> **How to complete this task**:
With the pictures excluded, reproduce all of the data exactly.
☆ ☆ ☆ ☆ ☆ ☆ ☆
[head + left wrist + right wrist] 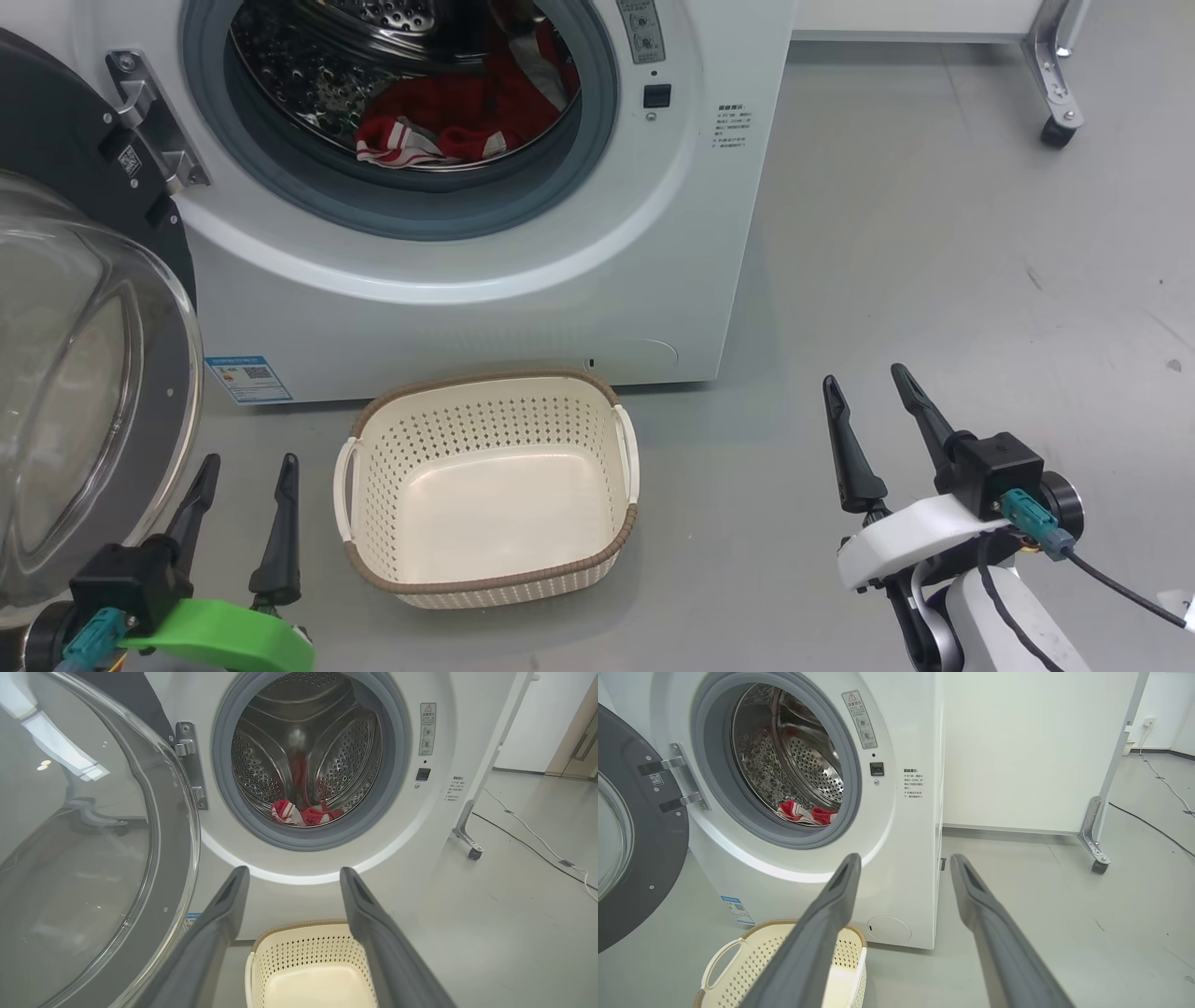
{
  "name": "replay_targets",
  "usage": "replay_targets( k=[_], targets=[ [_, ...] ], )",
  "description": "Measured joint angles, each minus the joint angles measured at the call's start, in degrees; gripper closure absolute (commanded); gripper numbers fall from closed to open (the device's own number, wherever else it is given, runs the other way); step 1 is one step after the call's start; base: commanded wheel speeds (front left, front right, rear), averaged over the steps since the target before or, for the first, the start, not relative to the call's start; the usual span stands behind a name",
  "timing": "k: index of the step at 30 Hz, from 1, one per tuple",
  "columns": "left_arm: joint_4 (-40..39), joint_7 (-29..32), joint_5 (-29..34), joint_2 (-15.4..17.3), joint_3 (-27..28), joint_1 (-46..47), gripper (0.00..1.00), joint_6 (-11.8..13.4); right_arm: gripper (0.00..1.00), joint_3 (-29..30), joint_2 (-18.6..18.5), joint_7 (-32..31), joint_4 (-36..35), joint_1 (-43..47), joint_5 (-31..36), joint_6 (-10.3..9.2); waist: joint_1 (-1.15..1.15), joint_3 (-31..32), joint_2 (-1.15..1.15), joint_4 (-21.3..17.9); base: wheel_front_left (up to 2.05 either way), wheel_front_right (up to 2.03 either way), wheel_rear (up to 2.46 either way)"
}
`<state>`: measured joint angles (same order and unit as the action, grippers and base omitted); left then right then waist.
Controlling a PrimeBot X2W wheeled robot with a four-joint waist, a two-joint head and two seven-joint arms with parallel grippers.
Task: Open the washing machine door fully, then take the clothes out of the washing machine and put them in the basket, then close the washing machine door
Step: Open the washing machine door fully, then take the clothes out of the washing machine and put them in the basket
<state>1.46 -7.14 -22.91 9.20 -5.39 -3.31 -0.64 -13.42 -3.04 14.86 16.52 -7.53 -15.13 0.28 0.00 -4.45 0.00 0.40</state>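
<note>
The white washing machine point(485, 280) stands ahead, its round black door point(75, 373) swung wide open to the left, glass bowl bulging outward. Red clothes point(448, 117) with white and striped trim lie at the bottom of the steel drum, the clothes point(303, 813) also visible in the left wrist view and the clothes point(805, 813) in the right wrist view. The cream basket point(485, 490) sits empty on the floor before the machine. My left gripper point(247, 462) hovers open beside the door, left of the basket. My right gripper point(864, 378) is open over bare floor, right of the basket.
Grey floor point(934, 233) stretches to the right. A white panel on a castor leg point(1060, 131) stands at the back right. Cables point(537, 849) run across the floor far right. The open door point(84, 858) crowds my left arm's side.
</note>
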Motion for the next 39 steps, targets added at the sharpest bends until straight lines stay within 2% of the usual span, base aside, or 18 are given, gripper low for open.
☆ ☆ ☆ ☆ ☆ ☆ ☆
> **Reply**:
[head + left wrist + right wrist] 
{
  "name": "replay_targets",
  "usage": "replay_targets( k=[_], targets=[ [_, ...] ], )",
  "description": "Measured joint angles, each minus the joint angles measured at the call's start, in degrees; gripper closure absolute (commanded); gripper numbers fall from closed to open (the device's own number, wherever else it is given, runs the other way); step 1 is one step after the call's start; base: commanded wheel speeds (front left, front right, rear), averaged over the steps since the target before or, for the first, the start, not relative to the call's start; the usual span stands behind a name",
  "timing": "k: index of the step at 30 Hz, from 1, one per tuple",
  "columns": "left_arm: joint_4 (-40..39), joint_7 (-29..32), joint_5 (-29..34), joint_2 (-15.4..17.3), joint_3 (-27..28), joint_1 (-46..47), gripper (0.00..1.00), joint_6 (-11.8..13.4); right_arm: gripper (0.00..1.00), joint_3 (-29..30), joint_2 (-18.6..18.5), joint_7 (-32..31), joint_4 (-36..35), joint_1 (-43..47), joint_5 (-31..36), joint_6 (-10.3..9.2); waist: joint_1 (-1.15..1.15), joint_3 (-31..32), joint_2 (-1.15..1.15), joint_4 (-21.3..17.9); base: wheel_front_left (up to 2.05 either way), wheel_front_right (up to 2.03 either way), wheel_rear (up to 2.46 either way)"
}
`<state>`: measured joint angles (same order and unit as the action, grippers and base omitted); left then right then waist.
Controlling a PrimeBot X2W wheeled robot with a four-joint waist, a two-joint head and two seven-joint arms with parallel grippers.
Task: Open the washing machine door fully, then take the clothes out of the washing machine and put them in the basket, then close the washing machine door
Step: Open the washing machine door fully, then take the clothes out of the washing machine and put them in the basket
<state>1.46 -7.14 -22.91 9.20 -5.39 -3.31 -0.64 -13.42 -3.04 14.86 16.52 -7.53 -15.13 0.28 0.00 -4.45 0.00 0.40</state>
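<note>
The white washing machine point(485, 280) stands ahead, its round black door point(75, 373) swung wide open to the left, glass bowl bulging outward. Red clothes point(448, 117) with white and striped trim lie at the bottom of the steel drum, the clothes point(303, 813) also visible in the left wrist view and the clothes point(805, 813) in the right wrist view. The cream basket point(485, 490) sits empty on the floor before the machine. My left gripper point(247, 462) hovers open beside the door, left of the basket. My right gripper point(864, 378) is open over bare floor, right of the basket.
Grey floor point(934, 233) stretches to the right. A white panel on a castor leg point(1060, 131) stands at the back right. Cables point(537, 849) run across the floor far right. The open door point(84, 858) crowds my left arm's side.
</note>
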Motion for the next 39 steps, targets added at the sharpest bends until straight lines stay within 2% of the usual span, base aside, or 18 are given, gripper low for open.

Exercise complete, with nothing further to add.